**Exercise brief:** Copy out each line below verbatim, skipping any picture.
=======
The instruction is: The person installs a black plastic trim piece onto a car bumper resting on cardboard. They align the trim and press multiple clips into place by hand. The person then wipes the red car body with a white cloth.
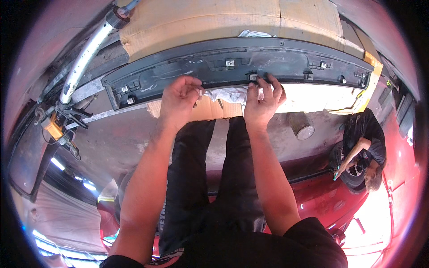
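Note:
A long, slightly curved black plastic trim panel lies across the work surface, its ribbed side with several metal clips facing up. My left hand is at the panel's near edge, left of the middle, with its fingers curled together; what they hold, if anything, is hidden. My right hand is at the same edge, right of the middle. Its fingers are apart and their tips reach the panel beside a metal clip. A pale crumpled cloth sticks out from under the panel between my hands.
Cardboard covers the surface beneath the panel. A white metal pole and a clamp with a yellow part stand at the left. At the right another person crouches by a wheel of a red car. A round can sits on the floor.

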A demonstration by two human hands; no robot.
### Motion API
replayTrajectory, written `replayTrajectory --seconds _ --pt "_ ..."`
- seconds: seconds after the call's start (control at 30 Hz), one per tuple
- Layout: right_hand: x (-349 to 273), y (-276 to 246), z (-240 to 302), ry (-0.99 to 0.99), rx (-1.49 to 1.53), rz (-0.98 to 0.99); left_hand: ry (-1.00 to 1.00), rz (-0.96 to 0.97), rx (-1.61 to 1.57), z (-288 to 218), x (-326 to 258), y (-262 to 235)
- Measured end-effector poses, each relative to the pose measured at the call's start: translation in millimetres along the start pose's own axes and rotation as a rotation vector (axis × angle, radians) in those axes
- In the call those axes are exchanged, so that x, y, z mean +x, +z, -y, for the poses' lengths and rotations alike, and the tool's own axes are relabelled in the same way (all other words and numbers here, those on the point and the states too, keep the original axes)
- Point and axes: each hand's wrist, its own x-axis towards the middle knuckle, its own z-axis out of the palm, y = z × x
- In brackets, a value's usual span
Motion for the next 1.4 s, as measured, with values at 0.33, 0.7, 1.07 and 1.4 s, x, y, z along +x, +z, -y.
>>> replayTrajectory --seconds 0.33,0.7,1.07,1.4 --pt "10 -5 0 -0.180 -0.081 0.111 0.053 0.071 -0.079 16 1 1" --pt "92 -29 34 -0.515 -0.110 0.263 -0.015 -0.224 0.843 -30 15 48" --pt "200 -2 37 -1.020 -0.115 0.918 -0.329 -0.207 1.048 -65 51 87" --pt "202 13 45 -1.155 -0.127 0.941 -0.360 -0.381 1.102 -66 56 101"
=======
**Written response:**
The instruction is: The person installs a black plastic trim piece onto a car bumper resting on cardboard. They align the trim and press multiple clips into place by hand. The person then wipes the red car body with a white cloth.
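Note:
A long, slightly curved black plastic trim panel lies across the work surface, its ribbed side with several metal clips facing up. My left hand is at the panel's near edge, left of the middle, with its fingers curled together; what they hold, if anything, is hidden. My right hand is at the same edge, right of the middle. Its fingers are apart and their tips reach the panel beside a metal clip. A pale crumpled cloth sticks out from under the panel between my hands.
Cardboard covers the surface beneath the panel. A white metal pole and a clamp with a yellow part stand at the left. At the right another person crouches by a wheel of a red car. A round can sits on the floor.
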
A demonstration by two human hands; no robot.
### Motion API
replayTrajectory, written `replayTrajectory --seconds _ --pt "_ ..."`
- seconds: seconds after the call's start (control at 30 Hz), one per tuple
- Layout: right_hand: x (-349 to 273), y (-276 to 246), z (-240 to 302), ry (-0.99 to 0.99), rx (-1.49 to 1.53), rz (-0.98 to 0.99); left_hand: ry (-1.00 to 1.00), rz (-0.96 to 0.97), rx (-1.61 to 1.57), z (-288 to 218), x (-326 to 258), y (-262 to 235)
- Measured end-effector poses, each relative to the pose measured at the call's start: translation in millimetres along the start pose's own axes and rotation as a rotation vector (axis × angle, radians) in those axes
- In the call those axes are exchanged, so that x, y, z mean +x, +z, -y, for the poses' lengths and rotations alike, and the tool's own axes are relabelled in the same way (all other words and numbers here, those on the point and the states too, keep the original axes)
- Point and axes: each hand's wrist, its own x-axis towards the middle knuckle, its own z-axis out of the palm, y = z × x
- In brackets, a value's usual span
Motion for the next 1.4 s, as measured, with values at 0.33, 0.7, 1.07 and 1.4 s, x, y, z along +x, +z, -y.
>>> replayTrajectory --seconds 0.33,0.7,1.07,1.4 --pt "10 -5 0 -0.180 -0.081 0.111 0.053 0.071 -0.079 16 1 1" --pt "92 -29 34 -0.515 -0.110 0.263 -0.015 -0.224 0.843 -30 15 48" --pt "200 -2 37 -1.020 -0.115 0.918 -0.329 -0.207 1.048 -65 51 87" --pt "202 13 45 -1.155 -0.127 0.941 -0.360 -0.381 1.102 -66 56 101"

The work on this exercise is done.